Task instructions:
Give the lines below again, exactly as they stand, and leave out the images.

Information supplied:
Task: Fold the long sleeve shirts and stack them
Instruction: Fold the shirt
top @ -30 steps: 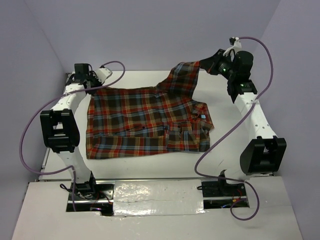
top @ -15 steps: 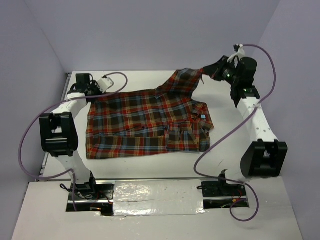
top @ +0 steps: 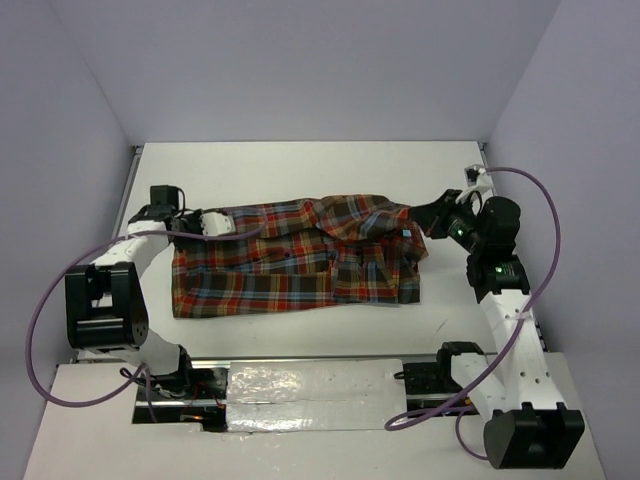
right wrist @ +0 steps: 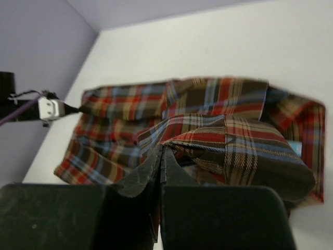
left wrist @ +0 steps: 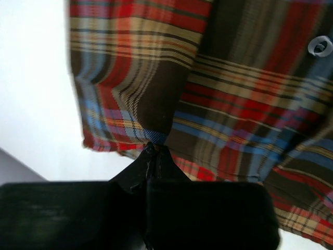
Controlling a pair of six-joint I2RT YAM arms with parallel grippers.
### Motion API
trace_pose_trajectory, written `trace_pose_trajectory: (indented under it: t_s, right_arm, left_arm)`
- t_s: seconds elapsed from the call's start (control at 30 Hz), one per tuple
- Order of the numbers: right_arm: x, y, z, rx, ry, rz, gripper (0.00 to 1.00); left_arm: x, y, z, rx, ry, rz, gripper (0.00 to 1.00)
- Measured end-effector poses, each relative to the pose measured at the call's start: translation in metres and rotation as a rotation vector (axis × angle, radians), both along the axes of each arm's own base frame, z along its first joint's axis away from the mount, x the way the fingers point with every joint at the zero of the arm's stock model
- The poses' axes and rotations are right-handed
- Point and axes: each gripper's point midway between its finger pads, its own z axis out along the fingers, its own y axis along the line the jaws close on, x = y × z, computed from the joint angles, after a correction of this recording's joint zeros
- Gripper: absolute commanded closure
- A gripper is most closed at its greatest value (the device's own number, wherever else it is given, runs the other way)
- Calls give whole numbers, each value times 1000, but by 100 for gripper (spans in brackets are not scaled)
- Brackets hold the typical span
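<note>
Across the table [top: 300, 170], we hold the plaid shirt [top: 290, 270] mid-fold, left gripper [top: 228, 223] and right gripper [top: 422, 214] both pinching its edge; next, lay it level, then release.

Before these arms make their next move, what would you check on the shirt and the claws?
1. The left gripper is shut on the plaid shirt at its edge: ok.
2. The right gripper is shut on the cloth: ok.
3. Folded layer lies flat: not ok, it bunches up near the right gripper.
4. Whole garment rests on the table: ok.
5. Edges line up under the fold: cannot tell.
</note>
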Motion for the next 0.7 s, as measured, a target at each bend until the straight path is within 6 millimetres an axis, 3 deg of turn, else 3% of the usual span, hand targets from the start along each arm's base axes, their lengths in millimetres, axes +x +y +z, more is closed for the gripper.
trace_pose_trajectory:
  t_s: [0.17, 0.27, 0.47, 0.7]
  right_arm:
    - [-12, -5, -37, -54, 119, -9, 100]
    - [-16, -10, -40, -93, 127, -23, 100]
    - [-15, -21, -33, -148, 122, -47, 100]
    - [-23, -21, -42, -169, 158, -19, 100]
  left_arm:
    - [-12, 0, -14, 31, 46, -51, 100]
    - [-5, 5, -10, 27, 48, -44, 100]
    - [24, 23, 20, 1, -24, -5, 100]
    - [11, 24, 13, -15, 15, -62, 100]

Written solution:
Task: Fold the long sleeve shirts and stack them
Instruction: Fold the shirt
top @ -30 steps: 
top @ -15 steps: 
top @ +0 steps: 
right wrist @ +0 steps: 
left wrist @ +0 steps: 
Controlling a pair of six-joint I2RT YAM arms with parallel grippers.
### Motion API
trace_pose_trajectory, written `trace_pose_trajectory: (indented under it: t_s, right_arm, left_arm)`
- t_s: seconds elapsed from the call's start (control at 30 Hz), one per tuple
- Order of the numbers: right_arm: x, y, z, rx, ry, rz, gripper (0.00 to 1.00); left_arm: x, y, z, rx, ry, rz, gripper (0.00 to 1.00)
- Measured end-effector poses, each relative to the pose measured at the call's start: translation in metres and rotation as a rotation vector (axis × angle, radians), both along the axes of each arm's own base frame, z along its first joint's axis away from the mount, x the way the fingers point with every joint at the zero of the arm's stock model
- The poses' axes and rotations are right-handed
- Point and axes: each gripper's point midway between its finger pads, its own z axis out along the fingers, its own y axis along the line the jaws close on, x = y × z, computed from the joint angles, after a correction of this recording's joint zeros
- Gripper: absolute commanded closure
- A gripper is most closed at its greatest value (the device's own number, wherever else it is given, runs the other way)
- Calls give whole numbers, each value times 1000, but by 100 for gripper (spans in brackets are not scaled)
- Brackets hold the typical span
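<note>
Across the table [top: 300, 170], we hold the plaid shirt [top: 290, 270] mid-fold, left gripper [top: 228, 223] and right gripper [top: 422, 214] both pinching its edge; next, lay it level, then release.

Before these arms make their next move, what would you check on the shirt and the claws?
1. The left gripper is shut on the plaid shirt at its edge: ok.
2. The right gripper is shut on the cloth: ok.
3. Folded layer lies flat: not ok, it bunches up near the right gripper.
4. Whole garment rests on the table: ok.
5. Edges line up under the fold: cannot tell.
</note>
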Motion for the next 0.7 s, as measured, a target at each bend until the straight path is within 6 millimetres an axis, 3 deg of turn, else 3% of the usual span, hand targets from the start along each arm's base axes, their lengths in millimetres, axes +x +y +z, more is closed for the gripper.
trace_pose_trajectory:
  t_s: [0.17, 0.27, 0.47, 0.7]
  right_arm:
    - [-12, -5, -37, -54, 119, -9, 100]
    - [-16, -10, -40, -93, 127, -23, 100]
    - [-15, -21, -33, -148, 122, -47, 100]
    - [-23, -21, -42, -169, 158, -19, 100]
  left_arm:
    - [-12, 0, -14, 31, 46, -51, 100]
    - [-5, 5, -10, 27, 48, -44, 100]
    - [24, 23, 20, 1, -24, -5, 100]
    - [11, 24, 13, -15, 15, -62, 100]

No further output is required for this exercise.